_WHAT YOU NEED TO DO_: Each line of the data below that includes the string "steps" must be copied.

_SOURCE MATERIAL_:
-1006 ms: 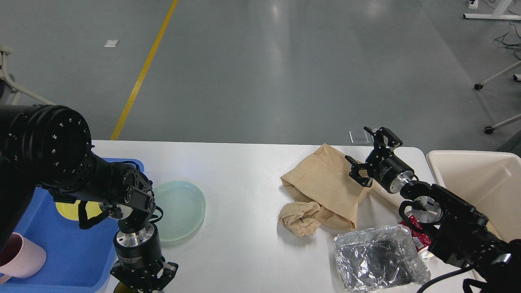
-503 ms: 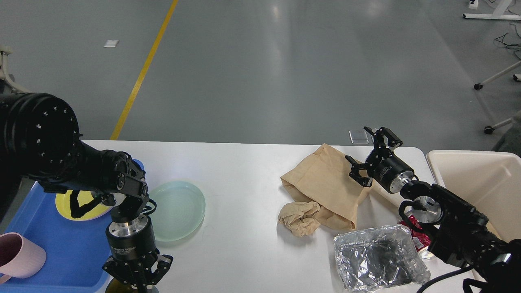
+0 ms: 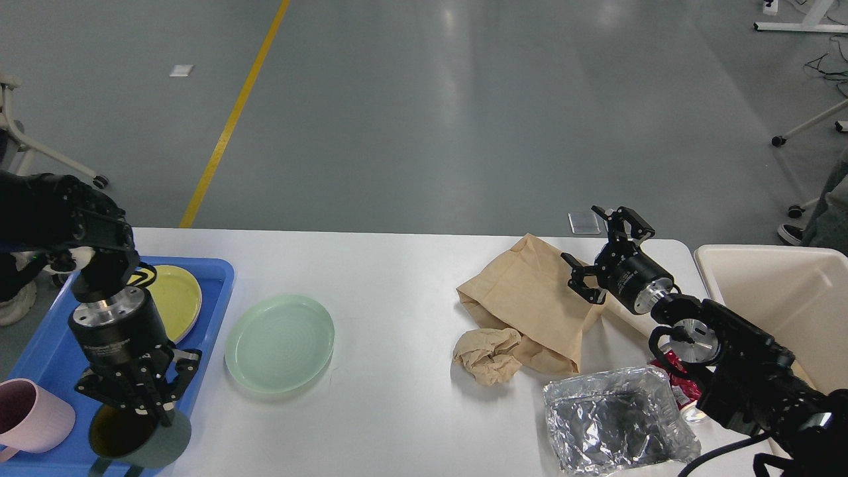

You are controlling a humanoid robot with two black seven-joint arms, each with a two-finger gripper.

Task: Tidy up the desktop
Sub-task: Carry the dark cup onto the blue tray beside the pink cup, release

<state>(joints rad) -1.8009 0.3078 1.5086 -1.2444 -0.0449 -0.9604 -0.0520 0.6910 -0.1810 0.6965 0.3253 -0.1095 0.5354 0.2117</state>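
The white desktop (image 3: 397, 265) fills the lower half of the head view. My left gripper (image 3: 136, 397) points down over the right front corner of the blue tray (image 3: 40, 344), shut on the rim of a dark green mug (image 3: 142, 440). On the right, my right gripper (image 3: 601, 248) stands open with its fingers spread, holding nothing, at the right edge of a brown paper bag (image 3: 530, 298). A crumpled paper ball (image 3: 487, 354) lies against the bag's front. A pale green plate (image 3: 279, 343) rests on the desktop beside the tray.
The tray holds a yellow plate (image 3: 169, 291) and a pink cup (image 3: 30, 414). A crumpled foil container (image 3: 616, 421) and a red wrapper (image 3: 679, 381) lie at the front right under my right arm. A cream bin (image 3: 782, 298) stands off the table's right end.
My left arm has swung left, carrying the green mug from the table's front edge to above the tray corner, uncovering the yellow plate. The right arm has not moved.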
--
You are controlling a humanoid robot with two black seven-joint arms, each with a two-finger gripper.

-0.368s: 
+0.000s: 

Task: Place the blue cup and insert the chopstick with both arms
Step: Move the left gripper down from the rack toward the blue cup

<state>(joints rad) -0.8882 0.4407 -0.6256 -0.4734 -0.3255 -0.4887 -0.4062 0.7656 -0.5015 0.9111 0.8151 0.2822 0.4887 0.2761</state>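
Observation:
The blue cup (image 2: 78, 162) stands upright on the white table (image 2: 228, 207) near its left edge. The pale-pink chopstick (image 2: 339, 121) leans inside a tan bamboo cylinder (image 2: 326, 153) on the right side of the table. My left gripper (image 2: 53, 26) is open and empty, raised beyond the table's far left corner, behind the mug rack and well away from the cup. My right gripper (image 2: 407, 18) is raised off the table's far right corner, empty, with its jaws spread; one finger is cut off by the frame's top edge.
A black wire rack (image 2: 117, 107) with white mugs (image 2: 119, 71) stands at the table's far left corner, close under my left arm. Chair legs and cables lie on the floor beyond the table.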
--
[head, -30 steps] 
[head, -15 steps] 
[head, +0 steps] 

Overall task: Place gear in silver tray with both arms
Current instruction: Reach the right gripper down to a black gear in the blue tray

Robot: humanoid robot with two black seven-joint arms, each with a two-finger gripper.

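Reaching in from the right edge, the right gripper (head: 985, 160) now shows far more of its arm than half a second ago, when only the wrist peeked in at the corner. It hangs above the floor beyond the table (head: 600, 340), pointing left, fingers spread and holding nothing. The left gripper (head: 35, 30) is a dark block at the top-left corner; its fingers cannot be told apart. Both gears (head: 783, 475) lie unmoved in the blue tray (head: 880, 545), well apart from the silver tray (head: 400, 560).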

_REPLY_:
[head, -30 steps] 
[head, -15 steps] 
[head, +0 steps] 

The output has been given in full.